Comme M. de Cogolin achevoit ses précis historiques, auxquels Déborah avoit pris peu d’intérêt, ils sortoient du jardin et longeoient le rivage du côté du golphe de Juan, où ils trouvèrent à peu près en décombre le moindre des ouvrages élevés par les Espagnols, appelé le Fortin. Plus avant dans les terres, ils rencontrèrent les ruines du fort Monterey, où ils s’arrêtèrent quelques instants. Puis, à travers les bosquets de pins, de phylarias, de bruyères, de garous, de lentisques, de romarins, et d’alaternes, et les landes de thyms, de cistes, de stecas, de petites bruyères et de lavandes, dont le sol inculte étoit couvert, ils revinrent au couchant visiter la tour du Baliguier et le fort d’Aragon.
—Mais le cinquième et le plus considérable des ouvrages des Espagnols, dit alors M. de Cogolin, étoit le Fort-Réal, que les François ont continué et perfectionné: c’est la citadelle que nous habitons. M. de Saint-Marc, qui en fut gouverneur avant de l’être de la Bastille, eût l’idée d’y faire construire des prisons pour les criminels d’État, et il en obtint l’autorisation. Ce sont les plus sûres de la France.
—Jamais je n’aurois pensé que sous un si beau ciel; reprit Déborah, il existât un lieu aussi morne.

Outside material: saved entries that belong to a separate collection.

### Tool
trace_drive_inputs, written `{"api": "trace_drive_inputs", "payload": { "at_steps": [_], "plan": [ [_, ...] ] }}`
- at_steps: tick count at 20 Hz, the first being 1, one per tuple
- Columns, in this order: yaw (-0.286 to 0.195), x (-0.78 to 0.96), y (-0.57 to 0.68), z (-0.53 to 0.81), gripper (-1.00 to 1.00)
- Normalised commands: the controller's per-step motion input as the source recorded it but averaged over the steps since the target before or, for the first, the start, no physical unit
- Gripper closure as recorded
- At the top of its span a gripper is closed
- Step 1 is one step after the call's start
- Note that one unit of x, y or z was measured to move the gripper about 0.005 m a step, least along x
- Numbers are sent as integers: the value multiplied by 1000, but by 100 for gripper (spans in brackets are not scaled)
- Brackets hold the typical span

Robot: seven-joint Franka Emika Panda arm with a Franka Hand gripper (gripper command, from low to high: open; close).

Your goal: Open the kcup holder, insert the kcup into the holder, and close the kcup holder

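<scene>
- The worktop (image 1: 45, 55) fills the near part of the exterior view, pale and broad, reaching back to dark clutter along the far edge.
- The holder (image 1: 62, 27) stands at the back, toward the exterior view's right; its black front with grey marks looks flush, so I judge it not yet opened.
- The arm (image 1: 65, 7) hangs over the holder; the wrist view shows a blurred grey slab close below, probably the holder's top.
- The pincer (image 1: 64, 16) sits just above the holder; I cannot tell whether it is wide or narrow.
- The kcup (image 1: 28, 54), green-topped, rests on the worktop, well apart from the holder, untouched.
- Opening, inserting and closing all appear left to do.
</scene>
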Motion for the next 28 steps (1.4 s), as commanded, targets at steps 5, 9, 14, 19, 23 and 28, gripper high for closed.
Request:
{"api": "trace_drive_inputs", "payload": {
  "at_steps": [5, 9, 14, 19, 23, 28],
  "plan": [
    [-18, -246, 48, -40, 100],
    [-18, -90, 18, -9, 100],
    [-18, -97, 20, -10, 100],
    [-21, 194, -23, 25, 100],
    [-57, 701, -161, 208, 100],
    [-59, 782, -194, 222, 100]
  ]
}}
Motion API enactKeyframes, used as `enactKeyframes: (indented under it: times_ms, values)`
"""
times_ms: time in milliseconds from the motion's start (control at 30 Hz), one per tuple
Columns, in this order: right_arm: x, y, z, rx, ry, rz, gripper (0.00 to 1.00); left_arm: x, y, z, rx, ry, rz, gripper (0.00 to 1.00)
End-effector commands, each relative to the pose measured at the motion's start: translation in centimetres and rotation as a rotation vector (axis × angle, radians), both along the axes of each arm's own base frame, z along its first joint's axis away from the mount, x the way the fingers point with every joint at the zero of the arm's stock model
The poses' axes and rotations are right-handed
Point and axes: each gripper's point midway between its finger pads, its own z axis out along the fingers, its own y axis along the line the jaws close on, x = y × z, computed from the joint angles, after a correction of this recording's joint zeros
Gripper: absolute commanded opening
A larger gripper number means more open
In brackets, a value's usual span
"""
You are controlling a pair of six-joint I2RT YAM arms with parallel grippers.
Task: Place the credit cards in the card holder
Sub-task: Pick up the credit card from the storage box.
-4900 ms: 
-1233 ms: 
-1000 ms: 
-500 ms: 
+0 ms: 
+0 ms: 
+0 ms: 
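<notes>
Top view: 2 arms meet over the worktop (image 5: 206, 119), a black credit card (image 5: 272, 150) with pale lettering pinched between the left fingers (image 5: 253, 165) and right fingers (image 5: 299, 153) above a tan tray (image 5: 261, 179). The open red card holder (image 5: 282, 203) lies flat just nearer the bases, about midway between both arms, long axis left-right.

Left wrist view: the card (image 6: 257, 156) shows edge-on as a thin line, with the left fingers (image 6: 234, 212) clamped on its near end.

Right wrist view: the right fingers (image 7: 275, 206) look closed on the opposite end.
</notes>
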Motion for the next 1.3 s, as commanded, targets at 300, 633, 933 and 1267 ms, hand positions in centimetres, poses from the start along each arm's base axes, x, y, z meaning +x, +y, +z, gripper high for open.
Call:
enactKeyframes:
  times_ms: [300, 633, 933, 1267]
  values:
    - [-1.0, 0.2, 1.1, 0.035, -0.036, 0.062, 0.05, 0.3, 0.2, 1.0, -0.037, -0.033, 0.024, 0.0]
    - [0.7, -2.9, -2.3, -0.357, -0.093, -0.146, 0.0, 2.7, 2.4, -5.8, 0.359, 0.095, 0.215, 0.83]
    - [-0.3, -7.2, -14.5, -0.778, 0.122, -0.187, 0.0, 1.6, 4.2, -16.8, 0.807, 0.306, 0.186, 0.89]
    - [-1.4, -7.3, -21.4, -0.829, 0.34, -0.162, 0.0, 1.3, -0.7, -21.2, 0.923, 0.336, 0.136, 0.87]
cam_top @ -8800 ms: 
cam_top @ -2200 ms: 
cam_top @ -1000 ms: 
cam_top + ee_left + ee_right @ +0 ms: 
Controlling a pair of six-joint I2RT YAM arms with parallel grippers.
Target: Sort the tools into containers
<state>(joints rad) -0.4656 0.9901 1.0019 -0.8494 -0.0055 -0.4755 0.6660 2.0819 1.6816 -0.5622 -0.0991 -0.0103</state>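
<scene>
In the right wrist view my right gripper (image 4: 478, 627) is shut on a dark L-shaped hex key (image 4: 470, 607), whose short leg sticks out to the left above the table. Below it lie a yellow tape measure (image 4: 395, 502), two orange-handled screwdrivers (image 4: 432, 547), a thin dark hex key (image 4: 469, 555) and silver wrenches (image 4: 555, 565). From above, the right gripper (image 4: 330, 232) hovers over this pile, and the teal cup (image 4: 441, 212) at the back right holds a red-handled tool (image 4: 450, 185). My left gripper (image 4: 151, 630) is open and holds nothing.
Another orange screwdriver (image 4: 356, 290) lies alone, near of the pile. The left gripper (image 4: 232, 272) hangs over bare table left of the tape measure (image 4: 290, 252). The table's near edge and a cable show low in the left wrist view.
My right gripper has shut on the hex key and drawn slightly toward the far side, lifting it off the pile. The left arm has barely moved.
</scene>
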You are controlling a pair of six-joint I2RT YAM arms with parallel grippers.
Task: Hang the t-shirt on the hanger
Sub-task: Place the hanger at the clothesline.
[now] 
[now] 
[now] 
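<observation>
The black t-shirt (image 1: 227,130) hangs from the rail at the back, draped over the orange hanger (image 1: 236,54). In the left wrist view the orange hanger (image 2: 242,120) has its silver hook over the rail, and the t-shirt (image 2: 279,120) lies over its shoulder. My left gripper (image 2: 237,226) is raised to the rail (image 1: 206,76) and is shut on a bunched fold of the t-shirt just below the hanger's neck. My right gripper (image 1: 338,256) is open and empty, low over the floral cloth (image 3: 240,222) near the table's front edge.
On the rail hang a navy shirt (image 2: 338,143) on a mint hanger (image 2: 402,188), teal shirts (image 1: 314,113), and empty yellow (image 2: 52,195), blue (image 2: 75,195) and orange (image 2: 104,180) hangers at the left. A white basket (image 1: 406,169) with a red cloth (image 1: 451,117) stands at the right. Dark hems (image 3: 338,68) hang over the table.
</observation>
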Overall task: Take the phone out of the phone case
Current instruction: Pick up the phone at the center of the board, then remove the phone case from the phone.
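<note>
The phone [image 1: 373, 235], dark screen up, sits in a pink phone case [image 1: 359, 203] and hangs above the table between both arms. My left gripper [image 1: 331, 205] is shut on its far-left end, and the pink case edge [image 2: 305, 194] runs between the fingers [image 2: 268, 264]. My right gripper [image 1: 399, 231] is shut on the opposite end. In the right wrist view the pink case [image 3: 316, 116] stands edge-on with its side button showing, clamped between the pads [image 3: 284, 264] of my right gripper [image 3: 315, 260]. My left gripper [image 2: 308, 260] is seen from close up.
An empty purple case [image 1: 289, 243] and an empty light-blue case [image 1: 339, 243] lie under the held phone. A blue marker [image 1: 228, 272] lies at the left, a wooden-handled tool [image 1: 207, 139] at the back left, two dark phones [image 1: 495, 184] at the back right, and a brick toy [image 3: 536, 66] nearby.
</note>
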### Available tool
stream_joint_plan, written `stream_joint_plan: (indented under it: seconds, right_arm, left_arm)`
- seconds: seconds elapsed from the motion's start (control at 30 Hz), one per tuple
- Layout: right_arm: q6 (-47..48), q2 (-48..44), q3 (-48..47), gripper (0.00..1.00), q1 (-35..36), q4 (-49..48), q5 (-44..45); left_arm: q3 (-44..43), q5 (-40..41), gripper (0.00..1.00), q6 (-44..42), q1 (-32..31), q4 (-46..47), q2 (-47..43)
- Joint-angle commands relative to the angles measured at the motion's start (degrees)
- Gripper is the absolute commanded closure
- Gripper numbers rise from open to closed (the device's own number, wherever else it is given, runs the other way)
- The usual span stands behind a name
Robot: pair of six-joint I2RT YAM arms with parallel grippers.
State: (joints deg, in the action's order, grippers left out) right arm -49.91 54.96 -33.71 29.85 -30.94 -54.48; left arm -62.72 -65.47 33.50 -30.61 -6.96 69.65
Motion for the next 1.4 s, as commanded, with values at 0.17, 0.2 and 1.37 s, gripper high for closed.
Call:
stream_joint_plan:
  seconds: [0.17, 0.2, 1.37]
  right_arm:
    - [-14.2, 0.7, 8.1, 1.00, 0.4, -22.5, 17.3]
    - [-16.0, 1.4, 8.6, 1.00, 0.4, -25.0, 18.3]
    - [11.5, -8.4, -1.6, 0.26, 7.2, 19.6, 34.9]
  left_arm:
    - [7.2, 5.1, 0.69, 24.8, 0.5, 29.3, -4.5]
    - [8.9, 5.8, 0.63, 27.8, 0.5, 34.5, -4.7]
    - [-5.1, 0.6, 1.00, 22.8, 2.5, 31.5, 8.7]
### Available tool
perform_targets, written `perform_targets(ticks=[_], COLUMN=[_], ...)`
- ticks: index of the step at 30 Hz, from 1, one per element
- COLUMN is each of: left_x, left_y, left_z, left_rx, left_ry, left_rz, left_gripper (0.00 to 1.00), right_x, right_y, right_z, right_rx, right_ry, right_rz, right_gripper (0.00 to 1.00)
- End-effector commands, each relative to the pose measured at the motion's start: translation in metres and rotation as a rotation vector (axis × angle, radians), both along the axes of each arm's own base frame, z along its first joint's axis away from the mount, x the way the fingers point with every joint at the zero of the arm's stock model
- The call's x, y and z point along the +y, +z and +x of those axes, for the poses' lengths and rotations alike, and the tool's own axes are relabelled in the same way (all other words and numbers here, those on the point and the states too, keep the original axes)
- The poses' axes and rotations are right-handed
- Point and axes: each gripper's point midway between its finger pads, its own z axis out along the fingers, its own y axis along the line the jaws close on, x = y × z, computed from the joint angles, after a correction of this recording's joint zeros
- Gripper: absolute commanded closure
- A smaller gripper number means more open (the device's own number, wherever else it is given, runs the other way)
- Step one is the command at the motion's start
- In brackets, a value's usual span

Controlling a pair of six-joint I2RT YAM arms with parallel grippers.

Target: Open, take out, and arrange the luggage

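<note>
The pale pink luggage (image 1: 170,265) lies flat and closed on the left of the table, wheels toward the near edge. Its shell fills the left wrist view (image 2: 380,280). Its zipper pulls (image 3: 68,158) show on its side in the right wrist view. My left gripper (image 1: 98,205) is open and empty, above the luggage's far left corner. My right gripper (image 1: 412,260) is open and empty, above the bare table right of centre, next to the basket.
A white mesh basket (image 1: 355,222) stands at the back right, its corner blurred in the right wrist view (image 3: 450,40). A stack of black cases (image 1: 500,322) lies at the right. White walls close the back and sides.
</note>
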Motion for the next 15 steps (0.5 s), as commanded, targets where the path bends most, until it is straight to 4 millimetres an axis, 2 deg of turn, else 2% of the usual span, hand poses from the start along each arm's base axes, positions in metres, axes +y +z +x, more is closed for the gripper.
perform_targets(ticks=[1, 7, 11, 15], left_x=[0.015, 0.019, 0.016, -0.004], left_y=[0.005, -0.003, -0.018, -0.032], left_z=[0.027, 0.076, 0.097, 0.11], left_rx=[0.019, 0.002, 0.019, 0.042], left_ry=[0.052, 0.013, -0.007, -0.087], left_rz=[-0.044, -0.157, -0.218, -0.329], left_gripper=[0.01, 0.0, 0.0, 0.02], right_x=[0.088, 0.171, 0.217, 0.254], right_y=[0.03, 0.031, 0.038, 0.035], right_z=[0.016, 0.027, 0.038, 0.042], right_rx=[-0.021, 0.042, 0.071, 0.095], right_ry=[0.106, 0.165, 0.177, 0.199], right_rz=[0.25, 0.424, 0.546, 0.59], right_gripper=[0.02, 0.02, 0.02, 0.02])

Ne vous semble-t-il pas que tout ce qu’il y a de douloureux au monde s’y soit assemblé? Une terre plate, abandonnée, stérile et sauvage; des plantes de cimetière, couleur du sol qui les nourrit; des décombres et des ruines partout attestant la fureur sanguinaire des hommes, et la loi désespérante du Temps; une forteresse et des vieillards mutilés; une bastille et des geôliers, des chaînes, des captifs, des gémissements. N’est-ce pas en vérité, l’île de la désolation?... Mais cette désolation me sourit, elle répond à celle de mon âme.
—Mylady, vous me faites frémir!
—Mon esprit se plaît ici....
—Un vallon amoureux vous conviendroit mieux, ma tourterelle.
—Oh! de la tourterelle les hommes ont fait un oiseau de nuit et de proie.